I've given up. My neighbor adopted the feral cats on our cul-de-crap. He feeds them, but they like my yard better, so that's their toilet and where they hang out most of the time. When I open the window by my computer, I smell cat pee. I just live with it. I'd rather have them being taken care of and being watched out for and put up with the _bad_ issues, than have them out there on their own. 

It does bother me when they come up on my porch when my front door is open because I don't want them passing fleas (or anything else) to my girls through the screen door. And they've scratched up the window sills on the outside of the house trying to jump up when they see my girls in the windows. I'm sure when I move out, that'll get blamed on me, but whatever. I wrote off my deposit when I moved in.
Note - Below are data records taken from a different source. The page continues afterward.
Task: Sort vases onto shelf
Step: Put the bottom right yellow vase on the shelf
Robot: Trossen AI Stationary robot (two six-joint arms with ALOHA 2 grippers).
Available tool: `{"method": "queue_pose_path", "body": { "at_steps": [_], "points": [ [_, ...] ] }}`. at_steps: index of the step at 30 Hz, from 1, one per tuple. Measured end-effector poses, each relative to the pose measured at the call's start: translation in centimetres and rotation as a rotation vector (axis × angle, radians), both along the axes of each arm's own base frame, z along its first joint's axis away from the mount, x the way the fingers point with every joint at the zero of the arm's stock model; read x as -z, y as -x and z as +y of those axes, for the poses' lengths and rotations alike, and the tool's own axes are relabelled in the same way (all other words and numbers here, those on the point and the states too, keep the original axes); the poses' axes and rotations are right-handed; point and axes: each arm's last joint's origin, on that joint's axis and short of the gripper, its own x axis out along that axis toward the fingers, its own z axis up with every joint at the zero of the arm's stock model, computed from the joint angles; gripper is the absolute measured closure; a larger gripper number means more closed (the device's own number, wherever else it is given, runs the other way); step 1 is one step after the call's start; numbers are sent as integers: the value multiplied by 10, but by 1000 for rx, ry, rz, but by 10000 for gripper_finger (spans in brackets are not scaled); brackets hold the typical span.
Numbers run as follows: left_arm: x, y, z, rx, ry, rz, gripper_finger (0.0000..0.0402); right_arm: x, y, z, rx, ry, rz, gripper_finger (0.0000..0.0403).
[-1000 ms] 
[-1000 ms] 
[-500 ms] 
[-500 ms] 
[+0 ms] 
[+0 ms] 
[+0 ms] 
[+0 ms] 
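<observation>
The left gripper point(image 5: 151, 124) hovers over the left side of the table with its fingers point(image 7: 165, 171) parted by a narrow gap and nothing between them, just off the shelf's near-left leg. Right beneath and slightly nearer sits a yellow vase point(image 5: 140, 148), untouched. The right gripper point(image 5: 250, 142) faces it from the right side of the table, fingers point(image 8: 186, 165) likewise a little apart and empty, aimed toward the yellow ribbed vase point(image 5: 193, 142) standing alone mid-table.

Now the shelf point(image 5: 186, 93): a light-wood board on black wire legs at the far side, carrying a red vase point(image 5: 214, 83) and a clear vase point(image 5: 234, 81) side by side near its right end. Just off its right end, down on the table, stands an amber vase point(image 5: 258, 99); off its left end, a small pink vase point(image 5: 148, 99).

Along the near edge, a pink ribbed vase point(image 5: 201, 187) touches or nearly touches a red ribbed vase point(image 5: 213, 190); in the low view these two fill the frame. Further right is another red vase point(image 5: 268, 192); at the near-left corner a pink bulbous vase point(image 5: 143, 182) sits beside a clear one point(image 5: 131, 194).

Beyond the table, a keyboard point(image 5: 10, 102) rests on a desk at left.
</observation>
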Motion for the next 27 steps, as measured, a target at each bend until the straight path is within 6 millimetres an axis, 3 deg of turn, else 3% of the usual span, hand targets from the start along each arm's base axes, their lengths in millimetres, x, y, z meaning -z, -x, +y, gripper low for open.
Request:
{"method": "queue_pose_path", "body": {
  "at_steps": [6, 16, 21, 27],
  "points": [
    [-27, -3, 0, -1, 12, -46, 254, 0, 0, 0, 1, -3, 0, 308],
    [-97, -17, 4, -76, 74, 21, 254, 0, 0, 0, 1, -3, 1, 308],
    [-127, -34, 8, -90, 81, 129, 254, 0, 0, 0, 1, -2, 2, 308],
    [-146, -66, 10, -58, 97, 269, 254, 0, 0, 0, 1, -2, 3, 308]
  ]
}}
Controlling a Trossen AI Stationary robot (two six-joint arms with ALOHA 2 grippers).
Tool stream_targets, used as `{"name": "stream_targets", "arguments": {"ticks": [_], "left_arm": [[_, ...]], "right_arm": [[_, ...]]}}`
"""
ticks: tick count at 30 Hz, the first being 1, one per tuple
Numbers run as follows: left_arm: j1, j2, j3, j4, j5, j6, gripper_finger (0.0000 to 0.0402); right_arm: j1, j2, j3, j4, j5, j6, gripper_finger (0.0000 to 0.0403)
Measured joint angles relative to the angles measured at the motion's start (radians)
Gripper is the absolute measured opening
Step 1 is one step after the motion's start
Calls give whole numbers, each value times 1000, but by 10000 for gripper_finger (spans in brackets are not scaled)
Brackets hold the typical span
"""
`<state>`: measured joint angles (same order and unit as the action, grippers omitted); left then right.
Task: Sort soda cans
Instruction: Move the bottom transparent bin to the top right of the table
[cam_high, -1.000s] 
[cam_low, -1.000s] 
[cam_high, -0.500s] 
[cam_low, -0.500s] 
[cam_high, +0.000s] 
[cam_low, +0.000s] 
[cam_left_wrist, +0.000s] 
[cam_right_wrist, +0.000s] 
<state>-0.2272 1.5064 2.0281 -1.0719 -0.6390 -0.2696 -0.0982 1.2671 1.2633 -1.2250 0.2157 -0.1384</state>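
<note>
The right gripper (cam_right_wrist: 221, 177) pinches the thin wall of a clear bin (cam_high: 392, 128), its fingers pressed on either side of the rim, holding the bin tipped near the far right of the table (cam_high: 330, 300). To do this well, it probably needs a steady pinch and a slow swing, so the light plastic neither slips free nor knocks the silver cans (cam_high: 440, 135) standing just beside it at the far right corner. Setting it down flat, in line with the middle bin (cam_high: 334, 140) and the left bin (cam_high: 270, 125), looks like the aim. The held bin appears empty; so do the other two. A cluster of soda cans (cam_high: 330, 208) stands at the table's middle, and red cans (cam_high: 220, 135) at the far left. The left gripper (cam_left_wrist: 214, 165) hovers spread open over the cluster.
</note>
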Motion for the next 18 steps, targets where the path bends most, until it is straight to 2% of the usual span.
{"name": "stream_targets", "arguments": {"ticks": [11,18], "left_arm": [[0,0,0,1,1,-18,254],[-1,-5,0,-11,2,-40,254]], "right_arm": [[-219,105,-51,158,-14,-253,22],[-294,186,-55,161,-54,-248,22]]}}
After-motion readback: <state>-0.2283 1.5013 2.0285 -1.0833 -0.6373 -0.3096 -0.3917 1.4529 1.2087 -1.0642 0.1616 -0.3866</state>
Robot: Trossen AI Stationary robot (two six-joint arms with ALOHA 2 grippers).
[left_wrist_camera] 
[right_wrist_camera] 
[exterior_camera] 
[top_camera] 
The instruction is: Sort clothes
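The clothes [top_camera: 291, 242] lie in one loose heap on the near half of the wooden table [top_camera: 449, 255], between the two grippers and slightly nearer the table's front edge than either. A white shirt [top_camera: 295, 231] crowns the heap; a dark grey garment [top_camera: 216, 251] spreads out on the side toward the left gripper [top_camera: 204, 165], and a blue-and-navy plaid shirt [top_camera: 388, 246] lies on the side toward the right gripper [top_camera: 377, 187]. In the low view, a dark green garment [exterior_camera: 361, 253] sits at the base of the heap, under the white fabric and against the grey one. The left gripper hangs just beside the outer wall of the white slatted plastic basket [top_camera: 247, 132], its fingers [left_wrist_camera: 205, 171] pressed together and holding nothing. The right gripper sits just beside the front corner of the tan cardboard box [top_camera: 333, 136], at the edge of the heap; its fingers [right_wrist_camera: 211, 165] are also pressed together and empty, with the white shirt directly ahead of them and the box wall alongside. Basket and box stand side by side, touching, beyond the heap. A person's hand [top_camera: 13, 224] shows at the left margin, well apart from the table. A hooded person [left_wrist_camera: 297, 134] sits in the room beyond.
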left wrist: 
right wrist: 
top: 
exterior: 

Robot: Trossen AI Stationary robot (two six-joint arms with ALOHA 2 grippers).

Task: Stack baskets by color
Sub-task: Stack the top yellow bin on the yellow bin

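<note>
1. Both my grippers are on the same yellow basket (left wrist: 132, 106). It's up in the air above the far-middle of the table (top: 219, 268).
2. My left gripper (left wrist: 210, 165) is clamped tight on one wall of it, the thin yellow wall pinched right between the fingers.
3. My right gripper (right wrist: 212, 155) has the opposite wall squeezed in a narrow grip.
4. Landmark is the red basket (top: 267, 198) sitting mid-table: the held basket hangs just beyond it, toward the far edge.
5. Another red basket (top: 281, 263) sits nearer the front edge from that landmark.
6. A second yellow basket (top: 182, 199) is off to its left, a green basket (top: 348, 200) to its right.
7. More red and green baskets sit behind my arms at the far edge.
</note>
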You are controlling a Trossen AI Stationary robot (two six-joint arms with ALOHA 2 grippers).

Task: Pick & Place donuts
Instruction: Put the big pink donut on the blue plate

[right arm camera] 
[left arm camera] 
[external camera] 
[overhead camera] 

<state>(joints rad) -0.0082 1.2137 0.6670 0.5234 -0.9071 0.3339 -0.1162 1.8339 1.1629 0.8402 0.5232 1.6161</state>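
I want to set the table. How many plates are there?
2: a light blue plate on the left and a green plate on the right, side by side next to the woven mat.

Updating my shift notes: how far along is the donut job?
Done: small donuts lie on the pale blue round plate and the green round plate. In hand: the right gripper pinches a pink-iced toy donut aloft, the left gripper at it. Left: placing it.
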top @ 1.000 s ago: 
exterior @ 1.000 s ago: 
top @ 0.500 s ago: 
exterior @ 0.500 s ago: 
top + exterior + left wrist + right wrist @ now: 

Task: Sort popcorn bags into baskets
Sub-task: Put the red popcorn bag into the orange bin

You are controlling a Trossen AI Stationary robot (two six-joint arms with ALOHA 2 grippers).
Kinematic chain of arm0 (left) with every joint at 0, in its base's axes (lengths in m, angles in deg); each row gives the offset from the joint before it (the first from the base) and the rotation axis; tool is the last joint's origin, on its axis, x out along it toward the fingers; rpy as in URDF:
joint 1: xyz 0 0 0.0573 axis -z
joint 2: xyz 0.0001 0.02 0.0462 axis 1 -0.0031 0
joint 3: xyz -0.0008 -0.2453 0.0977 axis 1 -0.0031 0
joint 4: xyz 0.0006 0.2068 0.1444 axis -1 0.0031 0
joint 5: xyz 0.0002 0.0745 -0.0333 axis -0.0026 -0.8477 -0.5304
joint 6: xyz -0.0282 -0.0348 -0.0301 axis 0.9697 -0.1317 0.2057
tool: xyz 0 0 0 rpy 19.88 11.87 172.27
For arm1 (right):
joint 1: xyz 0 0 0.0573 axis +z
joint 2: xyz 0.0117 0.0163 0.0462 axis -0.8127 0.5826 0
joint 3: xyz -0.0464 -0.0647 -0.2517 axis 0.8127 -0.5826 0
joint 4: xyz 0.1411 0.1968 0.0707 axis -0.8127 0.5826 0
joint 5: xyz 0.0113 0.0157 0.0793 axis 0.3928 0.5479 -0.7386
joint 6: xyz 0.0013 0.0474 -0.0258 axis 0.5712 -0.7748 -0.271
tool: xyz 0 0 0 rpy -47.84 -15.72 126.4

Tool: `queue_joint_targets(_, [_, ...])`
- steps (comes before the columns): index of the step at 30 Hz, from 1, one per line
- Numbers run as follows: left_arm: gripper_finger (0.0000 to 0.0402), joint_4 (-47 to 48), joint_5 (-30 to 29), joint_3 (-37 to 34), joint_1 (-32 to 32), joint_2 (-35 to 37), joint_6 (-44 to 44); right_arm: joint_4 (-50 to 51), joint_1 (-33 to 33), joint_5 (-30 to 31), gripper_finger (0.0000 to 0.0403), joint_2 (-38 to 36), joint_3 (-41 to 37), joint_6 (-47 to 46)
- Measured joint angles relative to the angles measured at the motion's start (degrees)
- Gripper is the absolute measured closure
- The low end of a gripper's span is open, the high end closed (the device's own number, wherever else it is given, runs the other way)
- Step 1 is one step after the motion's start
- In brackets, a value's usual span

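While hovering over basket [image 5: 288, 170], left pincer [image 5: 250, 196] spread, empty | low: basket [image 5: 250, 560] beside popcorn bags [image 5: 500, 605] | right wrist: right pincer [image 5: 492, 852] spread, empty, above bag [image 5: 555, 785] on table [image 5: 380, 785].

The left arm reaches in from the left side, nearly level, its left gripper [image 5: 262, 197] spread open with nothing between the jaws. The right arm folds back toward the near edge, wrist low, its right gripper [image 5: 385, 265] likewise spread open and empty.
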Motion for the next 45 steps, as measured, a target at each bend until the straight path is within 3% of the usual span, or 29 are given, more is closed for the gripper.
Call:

If my girls get worked up when they're hanging out on the porch or at the front door, I do chase them off with the spray bottle.


----------



## doodlebug (May 13, 2006)

There are devices that you can attach to a hose and have motion detectors that will spray an animal that trips the detector. They're not super expensive either...I seem to remember about $50 or so. I found these when I was having redirected aggression issues with Maggie & Kobi because of my neighbor's cat coming in my yard...they're weren't an option for me since I live in the frozen tundra...but could be something that might work for you since you live in a warmer climate. 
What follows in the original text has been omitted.